Website of the project
For information about this project, please refer to http://www.horizonideas.com/spellingdice/
Intro
No matter you are a
native English speaker or not, you may make some spelling mistakes every now and
then. Isn't it neat, if the computer
can provide some spelling suggestion for your unsure input? The most famous one
should be Google Suggest. Every time you input some mistakes, there will be "Did
you mean? XXX XXX XXX" on the next page. We know the whole system is based on Bayesian network, but how?
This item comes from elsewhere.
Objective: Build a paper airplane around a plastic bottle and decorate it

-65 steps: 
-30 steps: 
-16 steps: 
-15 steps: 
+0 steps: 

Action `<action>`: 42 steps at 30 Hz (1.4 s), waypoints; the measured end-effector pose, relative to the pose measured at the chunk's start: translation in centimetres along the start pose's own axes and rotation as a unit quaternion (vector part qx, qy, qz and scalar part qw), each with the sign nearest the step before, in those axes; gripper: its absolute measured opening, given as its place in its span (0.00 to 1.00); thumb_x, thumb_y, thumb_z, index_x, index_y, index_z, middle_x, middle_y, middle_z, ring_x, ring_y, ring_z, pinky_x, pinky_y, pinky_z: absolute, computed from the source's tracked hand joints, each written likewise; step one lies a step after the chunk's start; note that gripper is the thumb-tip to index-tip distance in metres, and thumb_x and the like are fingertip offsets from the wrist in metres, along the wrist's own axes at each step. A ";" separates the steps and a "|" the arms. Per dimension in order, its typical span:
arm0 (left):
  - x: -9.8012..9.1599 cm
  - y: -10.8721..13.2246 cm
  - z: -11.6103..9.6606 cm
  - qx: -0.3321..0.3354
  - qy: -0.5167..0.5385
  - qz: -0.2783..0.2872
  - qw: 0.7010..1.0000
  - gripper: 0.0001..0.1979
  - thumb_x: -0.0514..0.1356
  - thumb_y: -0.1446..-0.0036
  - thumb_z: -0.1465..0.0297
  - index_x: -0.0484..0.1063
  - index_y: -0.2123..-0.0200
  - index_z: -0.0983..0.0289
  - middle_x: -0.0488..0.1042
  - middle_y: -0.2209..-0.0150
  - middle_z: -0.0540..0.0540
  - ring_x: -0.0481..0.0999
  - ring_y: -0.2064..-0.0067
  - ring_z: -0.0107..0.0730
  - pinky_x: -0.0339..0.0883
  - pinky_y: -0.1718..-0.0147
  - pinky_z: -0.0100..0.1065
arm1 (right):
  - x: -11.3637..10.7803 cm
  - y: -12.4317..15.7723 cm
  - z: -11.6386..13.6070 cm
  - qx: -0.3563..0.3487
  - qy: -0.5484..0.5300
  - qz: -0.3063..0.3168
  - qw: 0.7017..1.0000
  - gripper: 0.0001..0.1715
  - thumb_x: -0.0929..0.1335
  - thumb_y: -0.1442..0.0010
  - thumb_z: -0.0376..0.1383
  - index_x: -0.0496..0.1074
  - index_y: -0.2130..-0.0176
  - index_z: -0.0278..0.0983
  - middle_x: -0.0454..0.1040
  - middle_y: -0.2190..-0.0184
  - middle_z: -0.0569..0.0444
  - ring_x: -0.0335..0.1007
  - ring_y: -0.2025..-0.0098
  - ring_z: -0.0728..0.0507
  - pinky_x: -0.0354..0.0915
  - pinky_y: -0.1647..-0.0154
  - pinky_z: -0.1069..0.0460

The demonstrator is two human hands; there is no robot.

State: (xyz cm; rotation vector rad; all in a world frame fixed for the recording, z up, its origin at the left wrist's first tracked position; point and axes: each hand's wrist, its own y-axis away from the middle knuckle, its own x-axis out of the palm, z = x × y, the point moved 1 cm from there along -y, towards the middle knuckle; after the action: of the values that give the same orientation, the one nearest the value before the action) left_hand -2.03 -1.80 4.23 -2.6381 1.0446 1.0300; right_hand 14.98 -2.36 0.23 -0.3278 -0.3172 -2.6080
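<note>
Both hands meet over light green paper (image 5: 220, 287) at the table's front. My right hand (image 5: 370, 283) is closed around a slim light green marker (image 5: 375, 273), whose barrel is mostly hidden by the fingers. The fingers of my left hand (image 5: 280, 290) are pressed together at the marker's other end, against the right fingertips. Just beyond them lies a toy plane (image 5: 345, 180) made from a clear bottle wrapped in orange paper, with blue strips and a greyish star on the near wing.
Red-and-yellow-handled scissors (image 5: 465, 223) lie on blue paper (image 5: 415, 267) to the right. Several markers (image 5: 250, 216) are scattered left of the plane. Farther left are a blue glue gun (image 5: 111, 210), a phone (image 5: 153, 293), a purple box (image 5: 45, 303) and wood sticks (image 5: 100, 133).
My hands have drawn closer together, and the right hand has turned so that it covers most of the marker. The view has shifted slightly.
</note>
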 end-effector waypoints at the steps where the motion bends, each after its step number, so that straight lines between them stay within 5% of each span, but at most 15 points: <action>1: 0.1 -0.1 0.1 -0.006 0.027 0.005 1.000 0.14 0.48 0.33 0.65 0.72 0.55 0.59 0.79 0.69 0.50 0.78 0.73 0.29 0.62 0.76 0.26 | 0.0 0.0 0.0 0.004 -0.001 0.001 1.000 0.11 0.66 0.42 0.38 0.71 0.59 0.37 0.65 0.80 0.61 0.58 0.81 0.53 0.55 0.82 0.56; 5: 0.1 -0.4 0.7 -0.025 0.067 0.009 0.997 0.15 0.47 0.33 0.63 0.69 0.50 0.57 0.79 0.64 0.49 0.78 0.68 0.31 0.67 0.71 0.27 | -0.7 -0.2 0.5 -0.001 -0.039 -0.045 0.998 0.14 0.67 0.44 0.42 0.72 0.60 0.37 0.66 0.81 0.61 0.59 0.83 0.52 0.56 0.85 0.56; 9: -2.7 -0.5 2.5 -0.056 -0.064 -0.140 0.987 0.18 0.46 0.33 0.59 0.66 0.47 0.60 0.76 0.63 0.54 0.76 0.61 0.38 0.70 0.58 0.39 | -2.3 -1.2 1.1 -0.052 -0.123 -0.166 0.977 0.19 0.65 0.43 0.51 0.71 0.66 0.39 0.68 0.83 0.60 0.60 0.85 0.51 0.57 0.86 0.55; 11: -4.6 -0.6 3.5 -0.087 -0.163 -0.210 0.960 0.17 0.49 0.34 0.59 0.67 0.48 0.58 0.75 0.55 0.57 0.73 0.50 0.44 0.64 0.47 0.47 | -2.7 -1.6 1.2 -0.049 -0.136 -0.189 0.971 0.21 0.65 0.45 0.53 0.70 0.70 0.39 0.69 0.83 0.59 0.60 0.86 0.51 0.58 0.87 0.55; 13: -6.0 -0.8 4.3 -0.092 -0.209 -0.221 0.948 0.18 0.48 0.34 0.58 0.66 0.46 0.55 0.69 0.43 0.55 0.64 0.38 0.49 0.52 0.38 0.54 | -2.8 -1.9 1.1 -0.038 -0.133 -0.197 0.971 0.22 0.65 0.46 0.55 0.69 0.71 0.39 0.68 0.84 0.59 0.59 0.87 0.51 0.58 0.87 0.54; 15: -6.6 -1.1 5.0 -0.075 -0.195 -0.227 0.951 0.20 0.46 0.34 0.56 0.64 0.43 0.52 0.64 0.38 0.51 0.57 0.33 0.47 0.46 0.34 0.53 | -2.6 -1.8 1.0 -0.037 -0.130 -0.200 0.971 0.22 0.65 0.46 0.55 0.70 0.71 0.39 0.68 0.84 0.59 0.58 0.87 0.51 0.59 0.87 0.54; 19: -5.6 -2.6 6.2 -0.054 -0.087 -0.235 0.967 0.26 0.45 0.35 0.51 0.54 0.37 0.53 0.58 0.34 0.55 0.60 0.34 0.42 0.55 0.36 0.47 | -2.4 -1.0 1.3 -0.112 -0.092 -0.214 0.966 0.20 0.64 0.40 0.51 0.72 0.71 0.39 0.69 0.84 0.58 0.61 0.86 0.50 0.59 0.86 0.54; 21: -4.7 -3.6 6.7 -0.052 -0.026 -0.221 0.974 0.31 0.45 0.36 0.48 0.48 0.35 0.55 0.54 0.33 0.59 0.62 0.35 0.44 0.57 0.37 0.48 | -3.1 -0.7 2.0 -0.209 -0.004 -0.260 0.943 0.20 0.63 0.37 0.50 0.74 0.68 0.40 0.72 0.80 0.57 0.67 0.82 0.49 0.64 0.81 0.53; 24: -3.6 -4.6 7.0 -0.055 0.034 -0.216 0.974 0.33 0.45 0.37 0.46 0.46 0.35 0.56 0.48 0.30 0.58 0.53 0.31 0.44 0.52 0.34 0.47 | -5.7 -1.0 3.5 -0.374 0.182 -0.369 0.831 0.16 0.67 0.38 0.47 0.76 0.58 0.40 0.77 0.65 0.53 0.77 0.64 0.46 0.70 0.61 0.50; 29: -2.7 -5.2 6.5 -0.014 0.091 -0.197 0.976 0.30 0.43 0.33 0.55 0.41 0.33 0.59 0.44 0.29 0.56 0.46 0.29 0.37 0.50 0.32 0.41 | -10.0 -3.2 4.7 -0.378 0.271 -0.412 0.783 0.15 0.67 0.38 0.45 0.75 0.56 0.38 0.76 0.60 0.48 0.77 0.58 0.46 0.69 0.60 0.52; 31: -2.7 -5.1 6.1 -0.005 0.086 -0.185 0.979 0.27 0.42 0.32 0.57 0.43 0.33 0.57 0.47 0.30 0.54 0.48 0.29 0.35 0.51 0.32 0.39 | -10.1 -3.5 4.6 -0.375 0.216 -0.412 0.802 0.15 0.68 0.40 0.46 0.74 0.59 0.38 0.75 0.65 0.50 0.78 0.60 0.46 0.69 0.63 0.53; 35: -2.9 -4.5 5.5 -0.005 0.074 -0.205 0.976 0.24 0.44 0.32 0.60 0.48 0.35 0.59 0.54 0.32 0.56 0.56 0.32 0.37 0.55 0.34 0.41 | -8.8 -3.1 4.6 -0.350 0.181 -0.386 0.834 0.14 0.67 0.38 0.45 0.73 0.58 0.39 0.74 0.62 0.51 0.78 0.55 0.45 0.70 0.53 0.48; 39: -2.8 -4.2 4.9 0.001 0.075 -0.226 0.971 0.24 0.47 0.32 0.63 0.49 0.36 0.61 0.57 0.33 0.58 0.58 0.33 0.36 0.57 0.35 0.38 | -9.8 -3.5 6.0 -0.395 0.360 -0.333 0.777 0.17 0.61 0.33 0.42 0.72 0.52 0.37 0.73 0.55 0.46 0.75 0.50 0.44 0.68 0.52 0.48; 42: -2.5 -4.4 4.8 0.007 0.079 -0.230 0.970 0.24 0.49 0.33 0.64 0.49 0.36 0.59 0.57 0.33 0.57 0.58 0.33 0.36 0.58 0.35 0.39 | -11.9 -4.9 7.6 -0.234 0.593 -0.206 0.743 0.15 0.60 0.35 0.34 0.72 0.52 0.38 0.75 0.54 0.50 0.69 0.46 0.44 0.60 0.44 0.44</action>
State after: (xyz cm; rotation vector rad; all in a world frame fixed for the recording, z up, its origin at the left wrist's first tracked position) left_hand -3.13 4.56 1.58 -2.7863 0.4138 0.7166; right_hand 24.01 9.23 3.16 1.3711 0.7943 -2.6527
On the other hand,
if our own website or small size program could include this great function, that
would be a valuable asset to attract people.
Peter Norvig, the Director of Google
Research revealed the secrets of Google Suggest. I believe it's not the whole algorithm,
but it's good enough for us to add spices ourselves and utilize in our own small-scale
program.
I believe his essay is much better
than my following descriptions. You can find his paper at
Here [English]
Here[Chinese]
Here[Japanese]
Here[Russian]
Suppose someone input "Majar", the
program should be able to identify what the user actually meant was "major".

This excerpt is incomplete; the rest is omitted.